The advent and development of clinical Artificial Intelligence (AI) has been groundbreaking, showing its relevance beyond the workstation, impacting patient care paths, particularly in cardiovascular and neuro spaces. AI’s benefits to physician workflows are numerous. However, one AI challenge is alert fatigue, which can potentially hamper efficiency and efficacy in care scenarios if not managed properly.
Alert fatigue refers to the overabundance of notifications specialists receive about a specific pathology, particularly when the case does not warrant their intervention. This situation can lead to a less serious interpretation of AI notifications, particularly when specialists are inundated with alerts.

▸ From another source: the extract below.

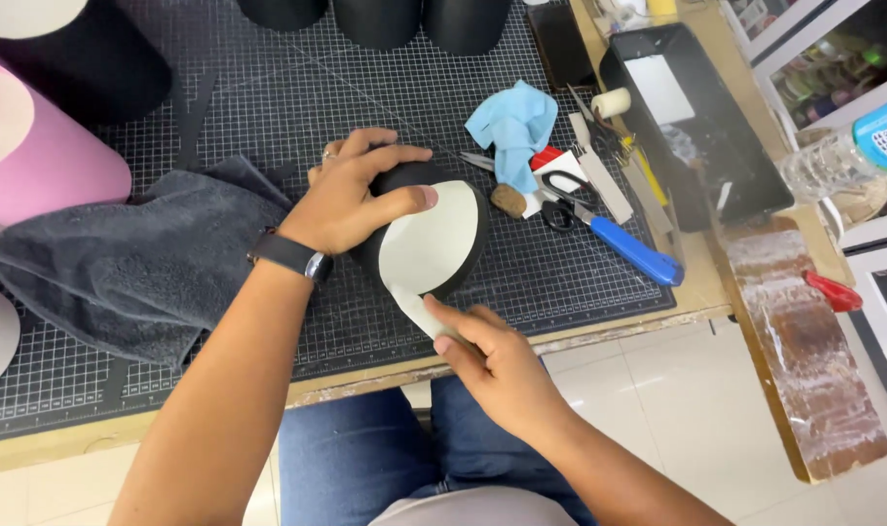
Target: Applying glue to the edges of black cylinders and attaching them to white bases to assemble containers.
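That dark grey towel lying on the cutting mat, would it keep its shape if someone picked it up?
Probably not. The grey towel lies in soft, rumpled folds, so it would likely droop. Its fuzzy surface suggests it would grip rather than slip, and it cannot roll.

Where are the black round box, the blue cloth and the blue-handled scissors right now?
black round box [468, 255]: head view, on its black rim at the right edge.
blue cloth [513, 125]: head view, on the middle of the crumpled cloth.
blue-handled scissors [633, 250]: head view, on the blue handle.

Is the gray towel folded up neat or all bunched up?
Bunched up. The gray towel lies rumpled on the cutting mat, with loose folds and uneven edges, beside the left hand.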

AI’s role in pulmonary embolism (PE) cases is critical, given PE’s high mortality rate when left untreated. A facility’s pulmonary embolism response team (PERT) needs to know about potential PE cases as quickly as possible, making AI invaluable. However, not all PEs require PERT activation, with their severity varying, hence the risk of alert fatigue. For example, a massive PE, which obstructs more than 50% of the pulmonary arterial tree, requires immediate PERT intervention. A sub-massive PE, which has notable myocardial necrosis, is often treated with anticoagulants. Therefore, PERT consultations are not usually required unless right ventricular dysfunction is present. Finally, non-massive PEs, stable with normal RV function, do not necessitate PERT consultation, but rather anticoagulant therapy.

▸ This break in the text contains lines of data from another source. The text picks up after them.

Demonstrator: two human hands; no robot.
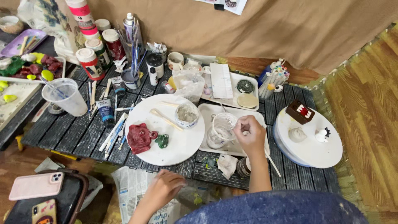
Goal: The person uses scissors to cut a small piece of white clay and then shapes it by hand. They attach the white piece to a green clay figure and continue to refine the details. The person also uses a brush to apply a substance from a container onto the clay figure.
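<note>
My right hand (250, 133) is closed around a thin brush handle that dips into a clear plastic cup of cloudy water (221, 129) on a white rectangular tray (257, 117). The brush's tip is hidden inside the cup. My left hand (164, 187) rests with curled fingers on newspaper (132, 186) at the low table's front edge, holding nothing I can see. Just beyond it lies a round white board (182, 145) carrying a dark red clay figure (139, 137), a small green clay piece (162, 141), a wooden stick and a small bowl of grey paste (186, 115).
A dark slatted table (70, 132) holds paint jars, brushes in cups and tubes at the back left, plus a large clear cup (66, 96). A white turntable (327, 153) on the right bears small clay figures. Two phones (36, 186) lie at lower left. Brown paper covers the wall.
</note>
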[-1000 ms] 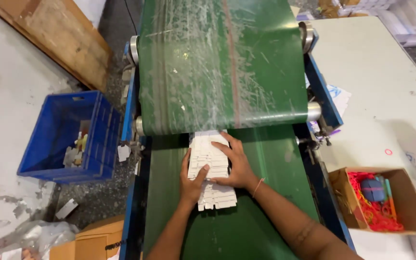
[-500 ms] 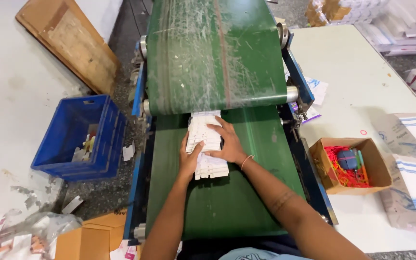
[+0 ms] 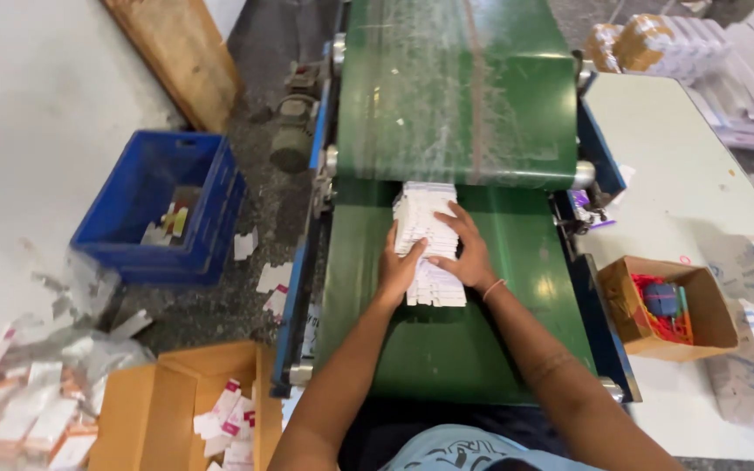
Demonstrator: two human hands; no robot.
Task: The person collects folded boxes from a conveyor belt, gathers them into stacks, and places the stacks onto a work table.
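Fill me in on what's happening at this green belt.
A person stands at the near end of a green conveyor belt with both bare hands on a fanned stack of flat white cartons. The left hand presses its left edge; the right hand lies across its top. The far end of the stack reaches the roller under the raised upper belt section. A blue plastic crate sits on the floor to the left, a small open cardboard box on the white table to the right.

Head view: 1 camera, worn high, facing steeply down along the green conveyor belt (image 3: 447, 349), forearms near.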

To reduce alert fatigue, AI must incorporate additional risk stratification measures, use this data to assess PE’s severity, and notify the PERT only if they meet specific criteria. AI must also integrate with electronic health records (EHRs), enabling real-time lab values to use in patient triage, and when appropriate, refer relevant patients to the PERT.

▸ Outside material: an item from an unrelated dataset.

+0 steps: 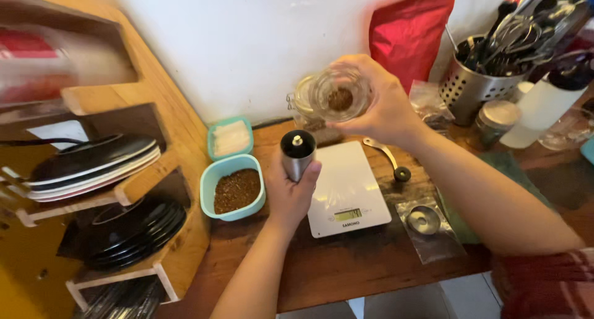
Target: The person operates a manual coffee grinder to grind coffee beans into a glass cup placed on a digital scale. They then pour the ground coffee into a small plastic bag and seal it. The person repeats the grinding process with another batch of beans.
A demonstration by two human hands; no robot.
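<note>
My left hand (289,192) grips a steel cylinder-shaped hand grinder (297,153), upright with its top uncovered, just left of a white kitchen scale (346,192). My right hand (378,102) holds a small clear glass cup (337,95) tipped toward me above the grinder; a little brown ground or bean matter sits in its bottom. A glass jar (303,105) stands right behind the cup. The grinder's crank handle (388,158) lies on the table to the right of the scale.
A teal tub of brown grounds (234,189) and a smaller teal tub (230,137) sit left of the grinder. A wooden rack holds plates (93,164). A red bag (411,31), steel utensil holder (476,77), white bottle (544,105) and a metal lid on a plastic bag (424,220) stand right.
</note>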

Without such AI intervention, clinicians risk alert fatigue, leading to notifications being taken less seriously over time. This could affect a patient’s treatment path. For AI to truly breakthrough, it has to be useful, usable and used. Parameters should be in place to limit alert fatigue and ensure PE notifications are significant and require immediate attention. The ultimate value of AI in the healthcare field lies in its ability to reduce unnecessary alerts, help prioritize cases, and enhance the delivery of timely and appropriate care.